Выбрать главу

Еще не написан знаменитый «Человек в футляре», но весь дух училища был бы вполне по вкусу чеховскому персонажу — да, кстати один из местных учителей и по фамилии-то — Беликов.

Далека от Кустодиева вся преподаваемая тут премудрость, хотя он послушно тянет учебную лямку!

В год поступления в училище он впервые увидел настоящую живопись: это были передвижники, приехавшие со своей очередной пятнадцатой выставкой в Астрахань. Суриковская «Боярыня Морозова», репинские портреты Глинки и Гаршина, монументальное поленовское полотно «Христос и грешница»… Это была подлинная встреча с большим искусством, запомнившаяся навсегда.

Но лишь постепенно начинает овладевать Кустодиевым мысль о том, чтобы целиком посвятить себя этой «забаве», какими было принято считать в окружавшей его среде «малевание» и прочие «художества». Окончив в 1892 году духовное училище, он продолжает свое образование в семинарии. «…Почти все время приходится писать сочинения, так что не урвешь времени даже и порисовать», — жалуется он сестре.

Однако в это время появляется и первая, поначалу довольно робкая надежда на серьезное обучение живописи. Дядя художника Степан Лукич Никольский, петербургский чиновник, оказывал семье Кустодиевых небольшую поддержку, особенно когда речь шла о получении детьми образования. Характер у него был тяжелый и взбалмошный, и «благодеяния» его порой обставлялись рядом унизительных нотаций и претензий, но… откуда еще было ждать помощи в трудных случаях?

Летом 1893 года Борис Кустодиев гостил в Петербурге, и то ли от него самого, то ли от Екатерины Михайловны желание племянника учиться живописи сделалось известно Степану Лукичу. И «любезный дядюшка», как иронически именовал его мальчик, решил сделать широкий жест.

«В дядиных словах, которые ты написала, — говорится в письме Кустодиева сестре 13 октября 1893 года, — я, конечно, усматриваю согласие на „малеванье“ и потому как-нибудь на днях пойду к Власову».

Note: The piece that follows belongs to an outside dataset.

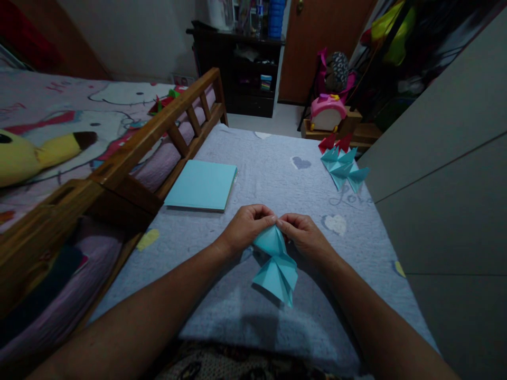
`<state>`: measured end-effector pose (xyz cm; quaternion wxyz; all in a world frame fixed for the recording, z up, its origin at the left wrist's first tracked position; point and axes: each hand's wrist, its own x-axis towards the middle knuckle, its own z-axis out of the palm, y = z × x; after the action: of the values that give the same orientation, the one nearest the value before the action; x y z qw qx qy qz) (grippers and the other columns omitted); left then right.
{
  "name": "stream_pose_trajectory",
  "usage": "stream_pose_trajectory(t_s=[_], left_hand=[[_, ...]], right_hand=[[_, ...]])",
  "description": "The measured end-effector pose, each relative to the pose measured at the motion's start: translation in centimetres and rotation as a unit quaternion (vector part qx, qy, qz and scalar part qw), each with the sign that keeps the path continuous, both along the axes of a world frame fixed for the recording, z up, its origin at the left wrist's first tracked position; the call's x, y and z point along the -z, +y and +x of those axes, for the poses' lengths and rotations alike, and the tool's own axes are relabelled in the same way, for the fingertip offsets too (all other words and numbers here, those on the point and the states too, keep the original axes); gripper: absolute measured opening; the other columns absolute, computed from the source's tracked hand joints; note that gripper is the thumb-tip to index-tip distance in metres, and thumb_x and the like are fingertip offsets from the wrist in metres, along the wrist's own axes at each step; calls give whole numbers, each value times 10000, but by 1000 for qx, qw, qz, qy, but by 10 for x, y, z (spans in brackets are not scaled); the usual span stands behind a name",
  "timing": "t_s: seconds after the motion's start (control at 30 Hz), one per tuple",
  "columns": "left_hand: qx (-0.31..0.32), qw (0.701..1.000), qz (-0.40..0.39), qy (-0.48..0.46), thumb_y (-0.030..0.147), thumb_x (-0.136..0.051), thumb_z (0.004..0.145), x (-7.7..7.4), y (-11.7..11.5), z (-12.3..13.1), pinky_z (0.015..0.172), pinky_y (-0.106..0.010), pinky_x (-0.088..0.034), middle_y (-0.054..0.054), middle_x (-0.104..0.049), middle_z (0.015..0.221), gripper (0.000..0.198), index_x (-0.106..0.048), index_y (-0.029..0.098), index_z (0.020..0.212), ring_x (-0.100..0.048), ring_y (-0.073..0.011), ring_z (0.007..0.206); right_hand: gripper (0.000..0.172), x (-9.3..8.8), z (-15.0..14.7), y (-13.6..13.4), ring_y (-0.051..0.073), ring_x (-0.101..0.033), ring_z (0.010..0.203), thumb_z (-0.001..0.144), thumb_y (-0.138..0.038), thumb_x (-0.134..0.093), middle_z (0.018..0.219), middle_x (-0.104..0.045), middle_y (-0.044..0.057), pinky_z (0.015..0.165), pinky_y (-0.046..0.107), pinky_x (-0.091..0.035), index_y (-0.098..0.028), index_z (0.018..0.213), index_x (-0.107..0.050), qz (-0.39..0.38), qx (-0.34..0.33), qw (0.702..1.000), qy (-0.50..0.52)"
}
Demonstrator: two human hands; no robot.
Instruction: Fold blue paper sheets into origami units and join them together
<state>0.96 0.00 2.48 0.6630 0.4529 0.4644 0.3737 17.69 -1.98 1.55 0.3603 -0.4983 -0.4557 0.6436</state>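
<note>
A folded light-blue paper piece (277, 272) hangs below my hands over the blue bedsheet, its creased lower part fanned out toward me. My left hand (250, 226) pinches its top edge from the left, thumb and fingers pressed together. From the right, my right hand (301, 231) pinches the same top edge, and the two thumbs nearly touch. A stack of square light-blue paper (204, 186) lies flat to the left. Several folded blue paper shapes (343, 166) stand at the right, with folded red paper (335, 143) just behind them.
A wooden rail (158, 124) runs along the left, with a bed and a yellow plush toy (43, 153) beyond it. Pale cabinet panels (447, 211) rise at the right. A dark shelf (237, 68) and a pink toy case (328, 113) stand at the back.
</note>
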Motion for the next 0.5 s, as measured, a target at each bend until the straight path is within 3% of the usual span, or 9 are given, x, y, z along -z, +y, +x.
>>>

Тон письма крайне осторожен: «Передай мою благодарность дяде за его согласие (по крайней мере я так понял его слова)…»

Речь явно идет о том, что Степан Лукич согласился оплачивать частные уроки, которые его племянник мечтал брать у недавно обосновавшегося в Астрахани художника Павла Алексеевича Власова.

Кажется, что скорее для дядюшки, чем для сестры, предназначается следующая рассудительная фраза из этого же письма: «…я хочу серьезно заняться рисованием, потому что в будущем, может быть, это доставит кусок хлеба». Кусок хлеба — это серьезно, это не «баловство» какое-нибудь!

Однако даже в этом, тщательно «отредактированном» письме прорывается все же нечто большее, чем простое усердие подростка, желающего обучиться полезному ремеслу. Обращаясь к сестре с просьбой купить кое-какие пособия для рисования, Кустодиев замечает: «…лучше этого подарка мне не можешь сделать».

Есть в письме и рисунок — поезд и перед ним стрелочник с поднятым флагом. Может быть, это сделано «просто так», а может, и не без аллегории: ведь дядюшкино согласие — вроде сигнала: «Путь открыт!»

Своему первому учителю, Павлу Алексеевичу Власову, Борис Михайлович был всю жизнь благодарен, как никому другому. Сам Репин впоследствии однажды заметил, что Кустодиев был уже очень хорошо подготовлен в Астрахани.

В 1887 году тридцатилетний Власов окончил Академию художеств, где учился у известного педагога П. П. Чистякова.

Павел Петрович Чистяков — одна из поистине легендарных фигур русского искусства, единственный в ту пору «оазис» в академической «пустыне». «Он лучше других профессоров знал талантливую молодежь всей Академии, и его ученики работали солиднее, чем в других мастерских», — свидетельствует современник.

По выражению Врубеля, который, как и Серов, навсегда сохранил сердечную привязанность к Чистякову, у него можно было «хлебнуть подкрепляющего напитка советов и критики». Правда, порой то и другое облекалось в столь причудливую форму, что порождало мнение о чудаковатости профессора. Характерен, например, такой отзыв об этом «велеречивом жреце живописи» в мемуарах Репина: «Награжденный от природы большим черепом истинного мудреца, Чистяков до того перегрузился теориями искусства, что совсем перестал быть практиком-живописцем и только вещал своим тверским, простонародным жаргоном все тончайшие определения жизни искусства».

Однако сам Репин в свое время признавал, что Чистяков «посеял добрые семена». И, думается, что «всходы» они дали не только в творчестве заведомых знаменитостей, вроде Врубеля, Серова или Рябушкина, но и в судьбе таких его учеников, как Власов.